About link down: IP IGPs can reroute within a network within a second. So there is no reason why link failures will cause more downtime in an IP network than in an ATM network.
Do they prefer cable modem or DSL line if they have a choice??
I prefer DSL. But not because of ATM. I prefer DSL because 1) it guarantees my own piece of copper to the DSLAM. And 2) DSL network are built by telcos. And historically telcos have enough wire in the ground to build large backbones. Cable companies have to either rent long-distance bandwidth, or built their own long-distance network. That's a severe handicap to start with. Therefor it seems ISPs that are owned by the old telcos will have faster backbones than other ISPs (like cable companies). At least that is my experience.
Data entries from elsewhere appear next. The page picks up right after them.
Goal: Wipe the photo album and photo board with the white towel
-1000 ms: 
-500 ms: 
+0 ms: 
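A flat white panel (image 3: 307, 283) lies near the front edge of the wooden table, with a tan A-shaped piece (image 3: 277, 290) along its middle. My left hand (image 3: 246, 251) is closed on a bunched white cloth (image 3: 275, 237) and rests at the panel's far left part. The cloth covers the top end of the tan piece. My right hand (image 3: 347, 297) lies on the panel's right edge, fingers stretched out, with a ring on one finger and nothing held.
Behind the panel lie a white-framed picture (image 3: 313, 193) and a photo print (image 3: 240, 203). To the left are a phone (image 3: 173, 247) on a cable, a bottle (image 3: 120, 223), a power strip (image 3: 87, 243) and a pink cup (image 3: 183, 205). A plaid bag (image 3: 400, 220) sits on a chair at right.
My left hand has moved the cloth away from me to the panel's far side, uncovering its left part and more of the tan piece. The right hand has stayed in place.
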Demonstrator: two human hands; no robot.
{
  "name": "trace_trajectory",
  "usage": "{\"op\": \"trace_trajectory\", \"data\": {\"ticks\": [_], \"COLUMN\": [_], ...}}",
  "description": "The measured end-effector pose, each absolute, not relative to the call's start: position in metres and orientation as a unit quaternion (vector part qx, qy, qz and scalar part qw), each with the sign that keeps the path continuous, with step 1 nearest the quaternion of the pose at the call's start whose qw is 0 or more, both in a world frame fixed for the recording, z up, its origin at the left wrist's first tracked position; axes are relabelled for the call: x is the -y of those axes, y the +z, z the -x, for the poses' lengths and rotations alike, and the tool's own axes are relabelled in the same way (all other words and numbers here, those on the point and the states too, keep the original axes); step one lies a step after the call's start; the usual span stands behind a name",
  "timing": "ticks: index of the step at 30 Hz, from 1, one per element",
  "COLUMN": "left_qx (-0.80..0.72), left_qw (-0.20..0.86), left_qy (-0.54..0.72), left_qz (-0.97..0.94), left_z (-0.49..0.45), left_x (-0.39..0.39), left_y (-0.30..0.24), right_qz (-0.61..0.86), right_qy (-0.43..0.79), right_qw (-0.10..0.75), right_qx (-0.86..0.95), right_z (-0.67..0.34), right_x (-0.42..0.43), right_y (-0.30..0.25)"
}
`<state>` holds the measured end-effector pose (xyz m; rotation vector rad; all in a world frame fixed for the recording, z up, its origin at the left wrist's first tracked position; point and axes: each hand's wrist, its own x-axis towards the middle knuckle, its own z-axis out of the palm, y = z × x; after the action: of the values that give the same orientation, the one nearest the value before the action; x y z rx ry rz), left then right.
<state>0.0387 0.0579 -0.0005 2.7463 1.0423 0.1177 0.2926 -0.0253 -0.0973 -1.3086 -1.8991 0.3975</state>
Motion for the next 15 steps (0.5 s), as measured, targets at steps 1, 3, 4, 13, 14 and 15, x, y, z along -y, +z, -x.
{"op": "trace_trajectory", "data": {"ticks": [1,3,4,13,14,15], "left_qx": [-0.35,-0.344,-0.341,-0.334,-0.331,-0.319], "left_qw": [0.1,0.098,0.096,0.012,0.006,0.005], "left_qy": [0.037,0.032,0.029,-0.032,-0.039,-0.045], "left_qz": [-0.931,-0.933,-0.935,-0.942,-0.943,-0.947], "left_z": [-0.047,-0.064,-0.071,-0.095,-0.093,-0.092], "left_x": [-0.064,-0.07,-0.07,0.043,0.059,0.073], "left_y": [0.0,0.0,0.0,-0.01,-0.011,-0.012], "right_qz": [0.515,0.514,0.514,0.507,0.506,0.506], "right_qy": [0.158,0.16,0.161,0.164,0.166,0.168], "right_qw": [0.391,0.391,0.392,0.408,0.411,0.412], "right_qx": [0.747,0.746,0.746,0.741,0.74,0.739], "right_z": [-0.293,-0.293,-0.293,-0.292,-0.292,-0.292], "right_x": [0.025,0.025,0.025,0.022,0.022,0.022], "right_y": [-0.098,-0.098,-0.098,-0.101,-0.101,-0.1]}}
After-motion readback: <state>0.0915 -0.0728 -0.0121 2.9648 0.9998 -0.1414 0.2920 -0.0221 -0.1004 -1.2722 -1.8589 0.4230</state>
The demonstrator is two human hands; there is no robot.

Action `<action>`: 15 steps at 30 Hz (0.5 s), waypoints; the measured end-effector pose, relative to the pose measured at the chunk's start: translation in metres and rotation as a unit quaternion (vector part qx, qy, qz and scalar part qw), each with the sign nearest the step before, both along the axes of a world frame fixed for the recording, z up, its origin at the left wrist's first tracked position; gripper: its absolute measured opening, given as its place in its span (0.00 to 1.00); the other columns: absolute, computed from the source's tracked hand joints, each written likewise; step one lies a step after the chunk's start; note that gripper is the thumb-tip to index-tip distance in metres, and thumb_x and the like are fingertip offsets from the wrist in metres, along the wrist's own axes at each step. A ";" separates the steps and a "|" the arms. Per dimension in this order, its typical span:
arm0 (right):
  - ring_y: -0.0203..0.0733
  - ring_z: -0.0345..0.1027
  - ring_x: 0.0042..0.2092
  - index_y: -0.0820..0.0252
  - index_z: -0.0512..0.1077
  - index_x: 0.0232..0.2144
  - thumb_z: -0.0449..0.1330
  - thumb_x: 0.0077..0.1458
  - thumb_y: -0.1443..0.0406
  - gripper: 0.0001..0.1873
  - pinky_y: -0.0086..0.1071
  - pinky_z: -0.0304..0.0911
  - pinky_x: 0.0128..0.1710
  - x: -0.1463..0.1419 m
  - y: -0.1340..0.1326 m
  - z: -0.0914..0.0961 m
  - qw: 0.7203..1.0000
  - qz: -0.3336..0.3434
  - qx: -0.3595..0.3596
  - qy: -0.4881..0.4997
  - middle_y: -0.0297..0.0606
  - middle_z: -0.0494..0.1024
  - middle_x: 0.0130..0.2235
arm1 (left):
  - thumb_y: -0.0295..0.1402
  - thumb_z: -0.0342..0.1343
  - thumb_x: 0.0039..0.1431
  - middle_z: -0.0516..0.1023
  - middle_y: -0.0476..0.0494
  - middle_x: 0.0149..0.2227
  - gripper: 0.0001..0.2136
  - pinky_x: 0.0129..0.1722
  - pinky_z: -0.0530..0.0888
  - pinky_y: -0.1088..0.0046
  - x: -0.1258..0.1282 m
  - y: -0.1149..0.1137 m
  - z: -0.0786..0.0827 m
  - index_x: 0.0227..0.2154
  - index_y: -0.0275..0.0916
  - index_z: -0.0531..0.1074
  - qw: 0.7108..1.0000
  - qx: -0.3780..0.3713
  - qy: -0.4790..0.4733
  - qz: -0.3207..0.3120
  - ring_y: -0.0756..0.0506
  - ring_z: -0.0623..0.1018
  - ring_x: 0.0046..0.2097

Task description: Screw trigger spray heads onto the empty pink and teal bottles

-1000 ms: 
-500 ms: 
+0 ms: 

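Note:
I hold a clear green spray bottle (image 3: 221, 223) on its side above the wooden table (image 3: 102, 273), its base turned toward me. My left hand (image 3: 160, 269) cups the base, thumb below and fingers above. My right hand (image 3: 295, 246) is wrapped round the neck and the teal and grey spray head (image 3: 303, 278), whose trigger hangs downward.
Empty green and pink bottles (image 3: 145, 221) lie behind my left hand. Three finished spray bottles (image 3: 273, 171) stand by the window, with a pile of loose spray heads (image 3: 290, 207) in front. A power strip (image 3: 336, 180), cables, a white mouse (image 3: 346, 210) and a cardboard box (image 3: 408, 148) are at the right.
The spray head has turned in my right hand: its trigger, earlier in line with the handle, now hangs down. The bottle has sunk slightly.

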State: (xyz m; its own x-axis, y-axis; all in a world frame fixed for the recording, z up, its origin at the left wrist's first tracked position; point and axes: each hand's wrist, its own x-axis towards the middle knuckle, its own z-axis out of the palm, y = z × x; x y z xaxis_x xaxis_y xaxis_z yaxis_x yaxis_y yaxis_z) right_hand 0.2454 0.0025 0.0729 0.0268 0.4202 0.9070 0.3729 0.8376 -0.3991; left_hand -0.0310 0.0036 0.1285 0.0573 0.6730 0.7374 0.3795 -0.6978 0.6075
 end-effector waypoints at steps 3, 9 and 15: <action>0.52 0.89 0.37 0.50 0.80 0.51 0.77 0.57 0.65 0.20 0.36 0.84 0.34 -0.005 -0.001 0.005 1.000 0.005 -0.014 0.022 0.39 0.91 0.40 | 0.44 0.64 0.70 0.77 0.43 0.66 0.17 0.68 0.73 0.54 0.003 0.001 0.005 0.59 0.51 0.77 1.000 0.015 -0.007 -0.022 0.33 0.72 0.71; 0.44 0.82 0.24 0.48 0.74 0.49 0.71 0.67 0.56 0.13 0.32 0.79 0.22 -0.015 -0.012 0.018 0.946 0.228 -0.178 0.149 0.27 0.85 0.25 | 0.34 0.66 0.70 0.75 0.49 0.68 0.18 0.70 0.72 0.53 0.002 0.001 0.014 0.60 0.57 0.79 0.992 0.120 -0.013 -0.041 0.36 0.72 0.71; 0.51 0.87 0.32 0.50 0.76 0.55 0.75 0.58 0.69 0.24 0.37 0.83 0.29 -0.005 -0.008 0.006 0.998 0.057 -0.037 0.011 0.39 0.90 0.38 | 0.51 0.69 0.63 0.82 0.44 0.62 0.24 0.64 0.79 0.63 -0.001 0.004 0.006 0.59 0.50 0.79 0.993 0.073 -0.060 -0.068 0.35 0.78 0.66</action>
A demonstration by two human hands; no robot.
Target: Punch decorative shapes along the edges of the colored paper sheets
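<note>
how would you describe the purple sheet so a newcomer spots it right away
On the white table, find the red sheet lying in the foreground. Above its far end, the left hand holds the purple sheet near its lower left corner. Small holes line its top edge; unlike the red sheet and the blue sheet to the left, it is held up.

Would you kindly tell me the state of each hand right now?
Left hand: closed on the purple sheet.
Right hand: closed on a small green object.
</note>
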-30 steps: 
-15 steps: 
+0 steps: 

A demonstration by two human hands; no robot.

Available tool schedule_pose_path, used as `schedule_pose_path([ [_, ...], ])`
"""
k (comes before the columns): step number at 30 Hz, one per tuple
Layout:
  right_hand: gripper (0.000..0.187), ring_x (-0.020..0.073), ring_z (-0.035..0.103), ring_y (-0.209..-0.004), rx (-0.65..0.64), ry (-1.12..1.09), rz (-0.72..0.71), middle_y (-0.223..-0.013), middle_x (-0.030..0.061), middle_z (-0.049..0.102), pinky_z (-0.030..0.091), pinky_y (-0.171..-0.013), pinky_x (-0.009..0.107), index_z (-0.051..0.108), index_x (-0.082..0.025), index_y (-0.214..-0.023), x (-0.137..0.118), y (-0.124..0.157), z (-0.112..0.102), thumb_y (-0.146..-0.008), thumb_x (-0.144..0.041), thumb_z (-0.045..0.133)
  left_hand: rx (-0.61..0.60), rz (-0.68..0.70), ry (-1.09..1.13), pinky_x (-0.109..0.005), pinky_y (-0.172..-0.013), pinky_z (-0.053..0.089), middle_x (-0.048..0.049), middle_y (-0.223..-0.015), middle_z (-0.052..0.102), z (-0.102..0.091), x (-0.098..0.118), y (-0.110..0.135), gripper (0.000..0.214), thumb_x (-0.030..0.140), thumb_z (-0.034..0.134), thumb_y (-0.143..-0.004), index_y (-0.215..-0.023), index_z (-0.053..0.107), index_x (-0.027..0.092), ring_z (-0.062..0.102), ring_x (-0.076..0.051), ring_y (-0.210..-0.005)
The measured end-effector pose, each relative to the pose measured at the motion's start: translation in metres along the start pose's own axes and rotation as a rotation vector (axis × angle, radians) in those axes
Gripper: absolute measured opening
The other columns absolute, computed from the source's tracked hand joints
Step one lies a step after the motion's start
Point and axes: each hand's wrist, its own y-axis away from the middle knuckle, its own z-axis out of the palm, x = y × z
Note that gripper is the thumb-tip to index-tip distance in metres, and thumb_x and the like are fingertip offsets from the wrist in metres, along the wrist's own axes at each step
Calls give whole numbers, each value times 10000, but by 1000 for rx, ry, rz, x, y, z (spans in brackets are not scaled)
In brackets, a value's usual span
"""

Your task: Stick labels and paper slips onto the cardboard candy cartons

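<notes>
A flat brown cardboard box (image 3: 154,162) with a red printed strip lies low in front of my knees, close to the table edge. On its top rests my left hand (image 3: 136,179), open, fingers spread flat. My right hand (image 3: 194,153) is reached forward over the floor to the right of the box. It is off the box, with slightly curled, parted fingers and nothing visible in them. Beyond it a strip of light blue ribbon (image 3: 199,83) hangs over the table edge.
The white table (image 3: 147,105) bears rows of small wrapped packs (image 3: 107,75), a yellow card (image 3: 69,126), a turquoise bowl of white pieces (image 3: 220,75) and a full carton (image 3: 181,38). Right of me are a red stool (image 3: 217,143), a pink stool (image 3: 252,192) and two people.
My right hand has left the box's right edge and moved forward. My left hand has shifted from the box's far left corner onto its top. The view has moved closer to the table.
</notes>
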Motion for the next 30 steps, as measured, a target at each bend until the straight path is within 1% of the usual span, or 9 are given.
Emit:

1) Have you check how big is the buffer in a router versus an ATM switch? Until you do, please do not say router have the same amount of buffer as an ATM switch..
2) All you need is fairness. You can do prioritization via your cheap DSL router -> check this out www.sveasoft.com
3) You vote with your feet to DSL too..
4) IGP can re-route within one second? Is this before or after it detects a link failure?? How long does it takes an IGP to detect link failure??
re: Siemens Sees Ethernet Everywhere1) Have you check how big is the buffer in a router versus an ATM switch? Until you do, please do not say router have the same amount of buffer as an ATM switch..
Indeed, I don't know how much bufferspace an average ATM switch has nowadays. I do know that you only need about 200 ms worth of buffering for good throughput for filetransfers. Anything over 200 ms is overkill. E.g. for a 10 Gbps linecard you need 256 MB of buffering on the linecard. For a box with 480 Gbps (non-cisco math) needs 12 Gigabyte worth of buffering. I know there are routers that have this amount of buffers.
2) All you need is fairness. You can do prioritization via your cheap DSL router -> check this out www.sveasoft.com
Anything I can configure on my homerouter will only influence fairness for packets upstream. For downstream, the DSLAM must make the queuing/forwarding decision. We have no control over that today.
3) You vote with your feet to DSL too..
Not fully true. I vote with my feet for the guy with the fastest backbone, and the guy who owns copperwires to each house. Something we (the public) gave that guy when our national telco got privatised many years ago.
If I could get ethernet encapsulation over the copperwire to my house, I would prefer that. The ATM/AAL5 overhead is strongly noticed when sending small packets over low-speed upstream. (This is the problem for gaming. Upstream packets get 150% overhead on top of the raw gaming data. 64 bytes of gaming data turn into 3 cells: 64 -> 159).
4) IGP can re-route within one second? Is this before or after it detects a link failure?? How long does it takes an IGP to detect link failure??
After link failure. Link failure can be detected both by layer1 as by the IGP. Of course layer1 is usually faster. This has not much to do with ATM vs IP link failure detection, I guess ATM depends on layer1 detection just as well.
Nope. The case described is bidirectional both Eastbound and Westbound. This is a commonly known limitation of UPSR.